• Réflexions sur la pensée complexe, mais décomplexée du président Macron

     Réflexions sur la pensée complexe, mais décomplexée du président Macron

    Macron depuis qu’il est candidat à la présidence de la République se répand dans les médias avec constance, et cela s’est accéléré encore depuis qu’il a été malencontreusement élu, ce que les deux tiers des Français semblent aujourd’hui regretter. A travers ces citations qui masquent assez mal la folie qui le guette, Macron avance ses obsessions, par exemple quant à la gratuité du travail, ou la disgrâce dans laquelle est tombée la géographie pour lui. Pour tous les fainéants et les cyniques qui n’ont pas bien suivi ce qui se passe depuis un an, nous allons faire un récapitulatif qui va montrer combien par ses petites phrases Macron a bouleversé le vieux monde. Cependant, il se retrouve bien seul, Hulot l’a quitté, Stéphane Bern parle de suivre ce mouvement, et les critiques ne sont pas le simple fait des extrêmes. Elles viennent de partout dans une sorte de sauve qui peut, plus personne ne veut assumer qu’il a soutenu cette candidature clownesque à la Présidence. 

    "Il y a, dans cette société (Gad), une majorité de femmes. Il y en a qui sont, pour beaucoup, illettrées" (09/2014)

    C’est bien vrai, c’est femmes auraient dû mieux travailler à l’école, elles auraient pu ainsi devenir banquières chez Rothschild, et même peut-être avec un peu de chance présidentes comme lui. Le combat contre l’illettrisme est une priorité pour Macron. Contrairement à ce qui a été dit ici et là, il n’est pas du tout méprisant, étant lui-même assez illettré pour ne pas savoir où se trouve la Guyane ou Villerbanne.

    "Avec ma ligne d’autocars, les pauvres pourront voyager plus facilement" (10/2014)
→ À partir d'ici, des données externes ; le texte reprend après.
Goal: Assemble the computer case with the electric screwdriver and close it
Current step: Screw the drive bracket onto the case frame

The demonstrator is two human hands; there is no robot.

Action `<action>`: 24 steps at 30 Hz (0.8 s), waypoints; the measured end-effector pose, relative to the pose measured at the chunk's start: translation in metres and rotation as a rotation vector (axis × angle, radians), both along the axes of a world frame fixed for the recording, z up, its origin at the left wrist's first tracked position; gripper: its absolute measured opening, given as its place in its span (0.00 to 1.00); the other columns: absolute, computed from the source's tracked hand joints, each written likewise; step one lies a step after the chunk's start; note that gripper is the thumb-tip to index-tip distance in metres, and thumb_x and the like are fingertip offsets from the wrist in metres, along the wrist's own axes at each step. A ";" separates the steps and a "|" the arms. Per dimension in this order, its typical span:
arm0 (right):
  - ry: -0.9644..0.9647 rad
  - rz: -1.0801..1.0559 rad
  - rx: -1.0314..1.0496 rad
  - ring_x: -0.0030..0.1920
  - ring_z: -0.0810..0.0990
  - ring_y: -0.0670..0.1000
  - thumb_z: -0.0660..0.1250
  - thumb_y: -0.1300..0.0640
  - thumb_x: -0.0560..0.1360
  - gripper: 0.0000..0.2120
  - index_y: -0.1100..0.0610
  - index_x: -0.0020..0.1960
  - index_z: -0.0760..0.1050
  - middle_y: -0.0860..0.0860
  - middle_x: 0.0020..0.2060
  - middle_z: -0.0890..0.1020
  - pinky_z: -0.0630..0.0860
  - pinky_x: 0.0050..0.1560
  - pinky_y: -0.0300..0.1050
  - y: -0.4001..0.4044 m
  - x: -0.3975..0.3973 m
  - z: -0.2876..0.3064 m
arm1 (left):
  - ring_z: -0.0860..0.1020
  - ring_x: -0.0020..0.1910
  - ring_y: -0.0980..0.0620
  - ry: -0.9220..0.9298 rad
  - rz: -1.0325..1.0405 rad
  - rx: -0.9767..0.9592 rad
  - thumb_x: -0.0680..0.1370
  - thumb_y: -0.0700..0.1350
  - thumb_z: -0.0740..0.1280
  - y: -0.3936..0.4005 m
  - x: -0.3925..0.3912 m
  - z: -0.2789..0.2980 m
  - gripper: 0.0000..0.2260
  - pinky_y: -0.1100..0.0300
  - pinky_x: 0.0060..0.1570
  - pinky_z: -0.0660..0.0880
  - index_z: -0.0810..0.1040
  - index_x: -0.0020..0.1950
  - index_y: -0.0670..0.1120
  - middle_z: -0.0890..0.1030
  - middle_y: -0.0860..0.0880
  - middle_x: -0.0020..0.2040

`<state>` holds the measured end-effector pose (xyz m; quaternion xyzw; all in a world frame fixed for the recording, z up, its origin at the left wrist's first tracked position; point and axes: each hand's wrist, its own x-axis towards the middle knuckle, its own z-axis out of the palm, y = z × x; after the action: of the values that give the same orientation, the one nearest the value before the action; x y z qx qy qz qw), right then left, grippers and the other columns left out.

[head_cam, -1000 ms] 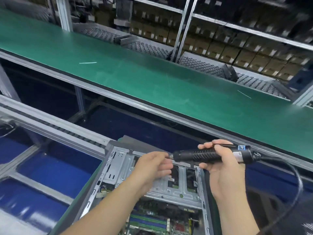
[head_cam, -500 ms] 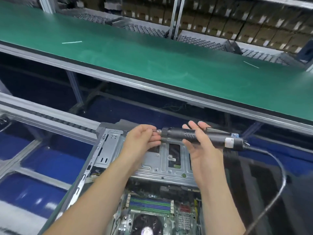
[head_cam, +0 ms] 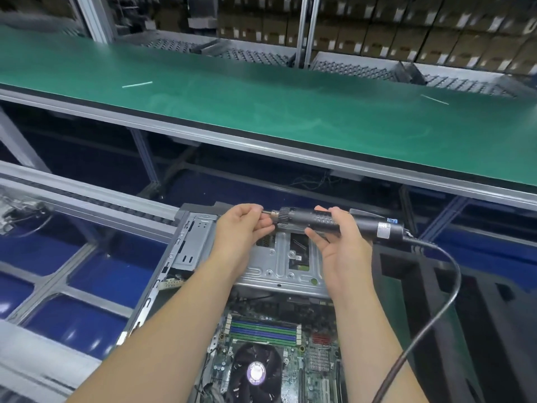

    Mais pourquoi veut-il faire voyager les pauvres ? Pour leur faire voir du pays ? Pour les montrer aux riches comme dans un cirque ? Ou pour les empêcher d’aller travailler ?

    "Je ne suis pas là pour protéger les jobs existants" (12/2014)

    Oui, c’est clair il est plutôt là pour les détruire en vendant des pans entiers de la France aux Américains, aux Chinois ou aux Qataris. Mais pourquoi est-il là au fait ? Personne n’a été capable de me répondre.

    "Il faut des jeunes Français qui aient envie de devenir milliardaires" (janvier 2015)

    Certes, c’est un beau programme, mais il y a une règle économique incontournable, c’est que pour qu’il y ait plus de milliardaires, il faut augmenter le nombre de pauvres. Sans doute est-ce pour cela qu’il est immigrationniste pour qu’il y ait de plus en plus de pauvres et que les jeunes puissent enfin devenir milliardaires.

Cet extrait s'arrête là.